By Mr. James Cochran and Mr. William Slaven, Airborne and Special Operations Test Directorate, U.S. Army Operational Test Command
FORT BRAGG, North Carolina — Aviation support Soldiers here recently tested an attack helicopter refueling and rearming system by air-dropping it out of U.S. Air Force cargo aircraft.
The Forward Area Rearm and Refueling Point (FARRP) allows Bragg’s Immediate Response Force the capability to extend range for the Multi-Function Aviation Task Force whenever it is called on to deploy.
Troops from Alpha Company, 122nd Aviation Support Battalion (ASB), 82nd Combat Aviation Brigade, worked with airborne testers from the Airborne and Special Operations Test Directorate (ABNSOTD) using low-velocity airdrop techniques within current cargo aerial delivery doctrine.
“The FARRP is a proven method of refueling and resupplying that permits combat aircraft to rapidly refuel and rearm simultaneously,” said Mr. William R. Slaven, a Military Test Plans Analyst with ABNSOTD. “It serves as a means for arming and refueling attack helicopters which ultimately serves our future Soldiers during combat missions.”
According to Slaven, testing ensures rigged loads using the low velocity airdrop system are delivered to ground troops while remaining combat effective.
One 122nd ASB Soldier said he had a magnificent time involved in the test.
“Being a part of the next level in fuel operations, there are only limits if we set them,” said Sgt. Joe Smalls. “This FARRP proves it.”
“Soldiers are expected to be proficient at all parts of the aerial delivery rigging experience to include rigging of equipment and supplies for airdrop,” said Sgt. 1st Class Timothy Nephew, ABNSOTD Project Noncommissioned Officer.
ABNSOTD’s chief of airborne testing said his outfit exists to serve both Soldiers and the airborne community.
“We strive in ‘Truth in Testing’ while never compromising safety or performance,” said Lt. Col. Cam Jordan.
“Testing promotes and delivers a safe, and more durable piece of equipment to the Warfighter,” Jordan continued.
“Soldiers relish in participating in day-to day testing. It ignites their enthusiasm to rig and load a piece of equipment which will ultimately serve our future Soldiers during combat missions.”
Operational readiness is a key factor in testing airborne equipment, according to Col. Brad Mock, ABNSOTD’s director.
“We ‘Test for the Best,’ conducting, rigorous, realistic, honest, service unique and joint testing, making sure the systems developed are effective in a Soldier’s hands and suitable for the environments in which our Soldiers in today’s Army train and fight,” he said.

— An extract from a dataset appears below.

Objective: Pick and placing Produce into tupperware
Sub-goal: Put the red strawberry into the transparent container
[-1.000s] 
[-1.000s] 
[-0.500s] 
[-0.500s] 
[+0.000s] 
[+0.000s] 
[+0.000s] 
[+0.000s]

About the U.S. Army Operational Test Command:
The Fort Bragg, North Carolina-based ABNSOTD plans, executes, and reports on operational tests and field experiments of Airborne and Special Operations Forces equipment, procedures, aerial delivery and air transportation systems in order to provide key operational data for the continued development and fielding of doctrine, systems or equipment to the Warfighter.
The U.S. Army Operational Test Command is based at West Fort Hood (Now designated Fort Cavazos), Texas, and its mission is about ensuring that systems developed are effective in a Soldier’s hands and suitable for the environments in which Soldiers train and fight. Test units and their Soldiers provide feedback, by offering input to improve upon existing and future systems with which Soldiers will ultimately use to train and fight.